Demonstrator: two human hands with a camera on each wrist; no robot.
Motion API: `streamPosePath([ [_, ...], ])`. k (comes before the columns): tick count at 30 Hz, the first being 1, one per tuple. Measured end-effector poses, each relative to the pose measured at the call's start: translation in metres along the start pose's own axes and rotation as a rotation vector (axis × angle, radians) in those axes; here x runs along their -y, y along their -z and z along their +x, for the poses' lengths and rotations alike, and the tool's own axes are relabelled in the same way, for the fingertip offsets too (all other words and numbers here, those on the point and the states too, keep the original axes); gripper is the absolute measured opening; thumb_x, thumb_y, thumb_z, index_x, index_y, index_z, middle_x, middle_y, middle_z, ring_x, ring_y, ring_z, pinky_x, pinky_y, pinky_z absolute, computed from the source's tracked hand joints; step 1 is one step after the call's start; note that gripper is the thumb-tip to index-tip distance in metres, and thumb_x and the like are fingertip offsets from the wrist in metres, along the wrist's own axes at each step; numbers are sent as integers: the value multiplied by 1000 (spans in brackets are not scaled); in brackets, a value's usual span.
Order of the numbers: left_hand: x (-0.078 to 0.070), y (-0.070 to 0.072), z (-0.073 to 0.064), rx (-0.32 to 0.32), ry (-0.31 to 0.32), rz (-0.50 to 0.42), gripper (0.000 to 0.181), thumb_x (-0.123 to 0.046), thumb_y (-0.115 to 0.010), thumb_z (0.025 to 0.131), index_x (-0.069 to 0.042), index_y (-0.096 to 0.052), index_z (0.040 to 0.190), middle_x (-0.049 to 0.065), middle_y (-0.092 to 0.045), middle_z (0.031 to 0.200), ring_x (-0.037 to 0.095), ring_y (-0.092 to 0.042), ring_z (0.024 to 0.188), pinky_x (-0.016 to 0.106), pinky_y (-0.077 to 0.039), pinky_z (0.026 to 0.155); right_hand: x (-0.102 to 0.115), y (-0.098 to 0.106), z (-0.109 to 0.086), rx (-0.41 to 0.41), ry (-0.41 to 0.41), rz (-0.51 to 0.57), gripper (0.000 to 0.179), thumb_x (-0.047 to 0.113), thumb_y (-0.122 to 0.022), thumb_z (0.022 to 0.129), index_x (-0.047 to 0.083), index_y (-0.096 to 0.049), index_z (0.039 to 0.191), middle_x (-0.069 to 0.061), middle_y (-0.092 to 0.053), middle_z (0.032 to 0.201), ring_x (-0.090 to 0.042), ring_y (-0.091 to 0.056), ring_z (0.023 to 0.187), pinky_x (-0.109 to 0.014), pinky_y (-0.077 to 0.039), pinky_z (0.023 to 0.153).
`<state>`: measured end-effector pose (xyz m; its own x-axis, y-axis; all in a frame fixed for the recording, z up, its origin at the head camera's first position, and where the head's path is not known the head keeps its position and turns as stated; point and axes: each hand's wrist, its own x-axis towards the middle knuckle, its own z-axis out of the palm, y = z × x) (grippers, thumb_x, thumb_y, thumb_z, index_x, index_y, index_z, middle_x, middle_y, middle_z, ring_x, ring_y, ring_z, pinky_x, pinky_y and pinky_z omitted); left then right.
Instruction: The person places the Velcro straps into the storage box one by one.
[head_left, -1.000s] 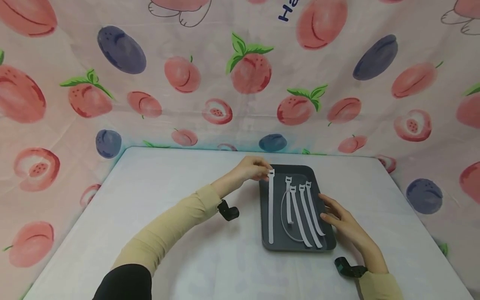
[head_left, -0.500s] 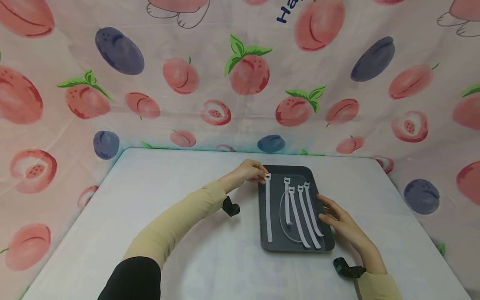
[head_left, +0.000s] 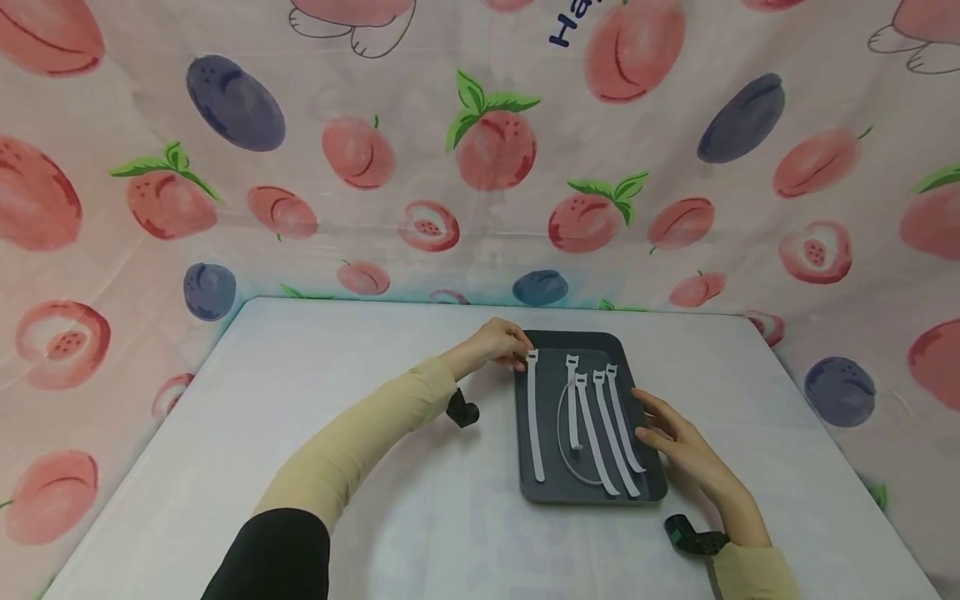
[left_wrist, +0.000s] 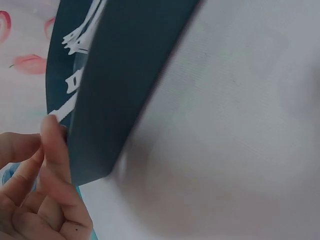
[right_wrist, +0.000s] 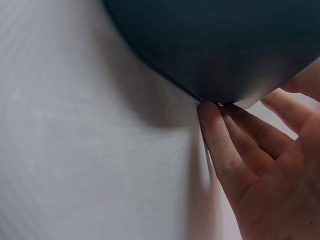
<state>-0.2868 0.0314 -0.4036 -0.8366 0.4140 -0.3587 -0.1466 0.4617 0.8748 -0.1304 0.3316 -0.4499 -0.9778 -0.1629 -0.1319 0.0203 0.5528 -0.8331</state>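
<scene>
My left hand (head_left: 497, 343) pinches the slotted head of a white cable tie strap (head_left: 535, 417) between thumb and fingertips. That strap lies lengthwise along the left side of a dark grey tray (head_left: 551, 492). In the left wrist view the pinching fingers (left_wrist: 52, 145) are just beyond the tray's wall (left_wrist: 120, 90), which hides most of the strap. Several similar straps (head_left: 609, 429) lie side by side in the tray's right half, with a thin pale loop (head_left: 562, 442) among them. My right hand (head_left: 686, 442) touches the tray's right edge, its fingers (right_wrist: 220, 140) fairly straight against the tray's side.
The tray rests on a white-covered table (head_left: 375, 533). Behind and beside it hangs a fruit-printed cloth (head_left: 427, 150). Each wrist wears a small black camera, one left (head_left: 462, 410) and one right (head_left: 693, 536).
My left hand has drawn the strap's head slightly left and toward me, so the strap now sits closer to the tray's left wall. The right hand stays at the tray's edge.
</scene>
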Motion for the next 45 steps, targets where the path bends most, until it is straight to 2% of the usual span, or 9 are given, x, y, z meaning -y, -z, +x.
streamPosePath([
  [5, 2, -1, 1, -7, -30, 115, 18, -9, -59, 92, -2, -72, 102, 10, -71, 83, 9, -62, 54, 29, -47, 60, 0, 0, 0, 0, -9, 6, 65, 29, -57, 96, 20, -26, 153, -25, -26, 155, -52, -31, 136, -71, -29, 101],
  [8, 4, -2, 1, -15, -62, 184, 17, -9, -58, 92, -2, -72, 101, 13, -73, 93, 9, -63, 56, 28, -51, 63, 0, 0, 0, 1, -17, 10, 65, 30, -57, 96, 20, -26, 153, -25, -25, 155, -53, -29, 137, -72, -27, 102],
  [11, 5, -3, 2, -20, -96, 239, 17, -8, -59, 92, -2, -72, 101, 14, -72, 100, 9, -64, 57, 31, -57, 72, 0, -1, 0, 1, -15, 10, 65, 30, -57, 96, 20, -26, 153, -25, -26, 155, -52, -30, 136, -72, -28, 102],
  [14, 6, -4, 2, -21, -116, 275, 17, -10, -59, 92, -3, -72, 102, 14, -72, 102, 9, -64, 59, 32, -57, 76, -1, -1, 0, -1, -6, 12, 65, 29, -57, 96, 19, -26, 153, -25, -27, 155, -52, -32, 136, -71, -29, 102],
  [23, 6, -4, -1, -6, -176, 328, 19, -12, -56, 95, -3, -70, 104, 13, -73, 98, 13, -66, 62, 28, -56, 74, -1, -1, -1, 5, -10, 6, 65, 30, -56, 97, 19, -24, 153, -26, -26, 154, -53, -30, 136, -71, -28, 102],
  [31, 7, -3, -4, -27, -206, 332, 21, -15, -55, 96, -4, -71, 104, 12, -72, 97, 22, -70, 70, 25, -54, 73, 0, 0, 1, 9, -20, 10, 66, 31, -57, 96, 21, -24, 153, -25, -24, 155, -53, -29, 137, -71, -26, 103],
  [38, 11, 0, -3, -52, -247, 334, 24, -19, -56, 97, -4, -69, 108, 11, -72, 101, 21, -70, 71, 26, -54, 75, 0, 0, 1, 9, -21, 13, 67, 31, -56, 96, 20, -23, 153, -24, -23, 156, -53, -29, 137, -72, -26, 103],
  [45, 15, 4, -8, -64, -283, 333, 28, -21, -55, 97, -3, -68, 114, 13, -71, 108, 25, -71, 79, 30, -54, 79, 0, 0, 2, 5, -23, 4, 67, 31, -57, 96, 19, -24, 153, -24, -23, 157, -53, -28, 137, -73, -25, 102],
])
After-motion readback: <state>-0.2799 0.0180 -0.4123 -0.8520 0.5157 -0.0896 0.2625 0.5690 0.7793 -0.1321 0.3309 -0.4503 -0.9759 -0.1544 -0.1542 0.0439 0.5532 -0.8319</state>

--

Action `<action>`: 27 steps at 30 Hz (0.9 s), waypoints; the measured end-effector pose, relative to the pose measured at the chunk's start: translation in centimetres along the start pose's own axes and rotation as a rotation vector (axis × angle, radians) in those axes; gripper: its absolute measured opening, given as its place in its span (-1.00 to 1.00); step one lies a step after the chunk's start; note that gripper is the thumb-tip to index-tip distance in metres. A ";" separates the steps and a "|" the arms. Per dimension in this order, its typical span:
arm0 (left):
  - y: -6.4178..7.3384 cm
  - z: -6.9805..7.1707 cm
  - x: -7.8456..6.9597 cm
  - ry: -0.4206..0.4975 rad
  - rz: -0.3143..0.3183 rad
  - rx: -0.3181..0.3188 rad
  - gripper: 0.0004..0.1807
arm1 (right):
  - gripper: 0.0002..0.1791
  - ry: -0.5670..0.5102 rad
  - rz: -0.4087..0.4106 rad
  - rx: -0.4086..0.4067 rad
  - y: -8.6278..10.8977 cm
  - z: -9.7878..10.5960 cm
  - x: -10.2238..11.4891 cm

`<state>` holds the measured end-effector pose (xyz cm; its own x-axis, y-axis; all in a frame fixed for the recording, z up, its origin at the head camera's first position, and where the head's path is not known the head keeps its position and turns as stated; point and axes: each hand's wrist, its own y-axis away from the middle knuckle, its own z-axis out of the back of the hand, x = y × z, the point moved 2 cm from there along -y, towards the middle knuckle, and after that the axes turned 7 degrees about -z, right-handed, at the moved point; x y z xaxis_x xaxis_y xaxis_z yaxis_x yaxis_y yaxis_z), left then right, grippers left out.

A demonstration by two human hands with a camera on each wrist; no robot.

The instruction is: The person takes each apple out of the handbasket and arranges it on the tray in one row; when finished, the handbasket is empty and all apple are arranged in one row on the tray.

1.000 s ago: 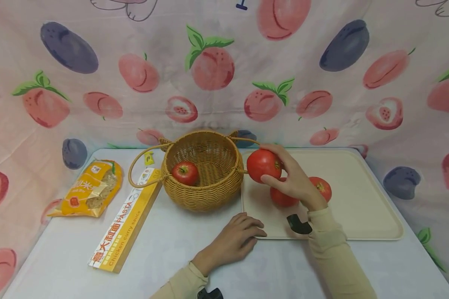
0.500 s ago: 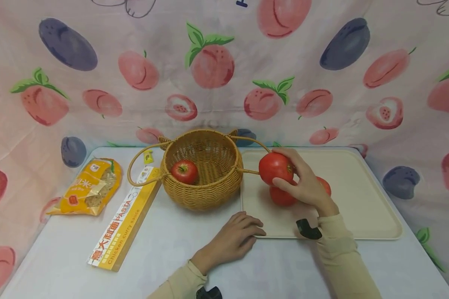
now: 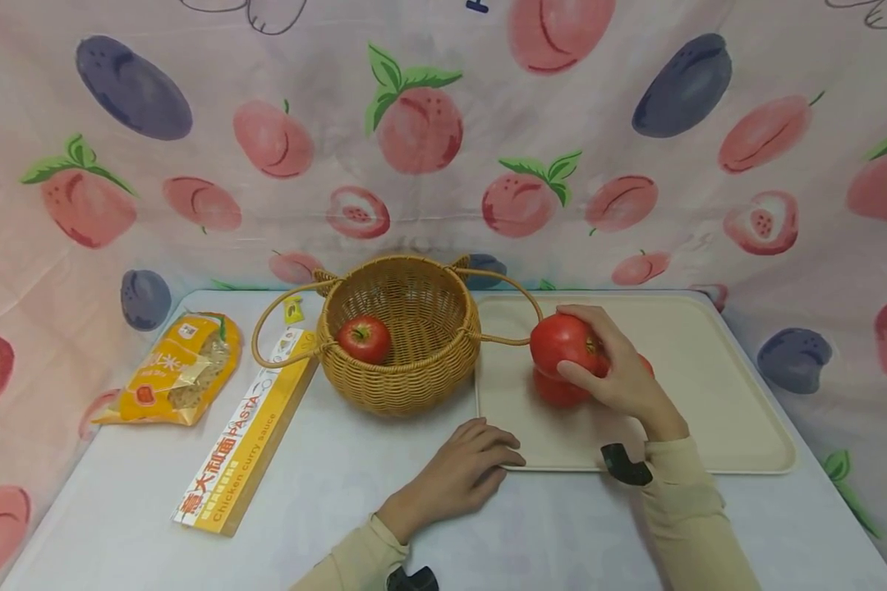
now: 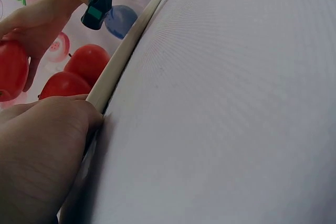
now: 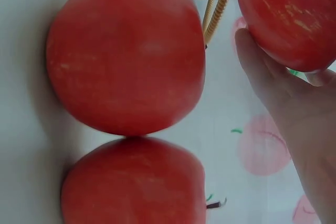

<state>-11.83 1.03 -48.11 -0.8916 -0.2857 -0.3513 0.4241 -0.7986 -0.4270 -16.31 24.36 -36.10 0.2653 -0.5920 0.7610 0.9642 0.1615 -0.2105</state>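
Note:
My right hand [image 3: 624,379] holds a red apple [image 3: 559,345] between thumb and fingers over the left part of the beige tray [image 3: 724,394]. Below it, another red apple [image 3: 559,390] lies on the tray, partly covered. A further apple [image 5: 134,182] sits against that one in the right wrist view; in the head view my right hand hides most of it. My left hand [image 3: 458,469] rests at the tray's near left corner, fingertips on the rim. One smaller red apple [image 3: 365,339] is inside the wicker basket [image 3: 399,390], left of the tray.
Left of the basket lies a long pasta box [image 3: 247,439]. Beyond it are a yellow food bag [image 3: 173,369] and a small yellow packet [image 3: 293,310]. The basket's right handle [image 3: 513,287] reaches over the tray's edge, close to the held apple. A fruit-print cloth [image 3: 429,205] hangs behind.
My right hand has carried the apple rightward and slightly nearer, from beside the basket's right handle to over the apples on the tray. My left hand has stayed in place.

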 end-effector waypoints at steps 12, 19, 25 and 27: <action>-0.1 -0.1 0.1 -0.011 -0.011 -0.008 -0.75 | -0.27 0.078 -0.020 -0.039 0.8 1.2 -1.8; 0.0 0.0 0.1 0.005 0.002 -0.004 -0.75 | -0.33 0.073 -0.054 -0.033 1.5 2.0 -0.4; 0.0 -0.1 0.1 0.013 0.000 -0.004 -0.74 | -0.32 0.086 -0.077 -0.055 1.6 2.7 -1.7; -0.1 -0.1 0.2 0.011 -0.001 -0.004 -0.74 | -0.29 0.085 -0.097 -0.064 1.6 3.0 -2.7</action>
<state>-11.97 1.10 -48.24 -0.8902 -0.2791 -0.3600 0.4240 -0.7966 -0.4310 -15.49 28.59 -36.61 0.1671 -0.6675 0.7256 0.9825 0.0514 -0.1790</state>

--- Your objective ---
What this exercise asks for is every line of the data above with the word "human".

--- Answer section ---
Demonstrator: two human hands with a camera on each wrist; no robot.
A demonstration by two human hands with a camera on each wrist; no robot.

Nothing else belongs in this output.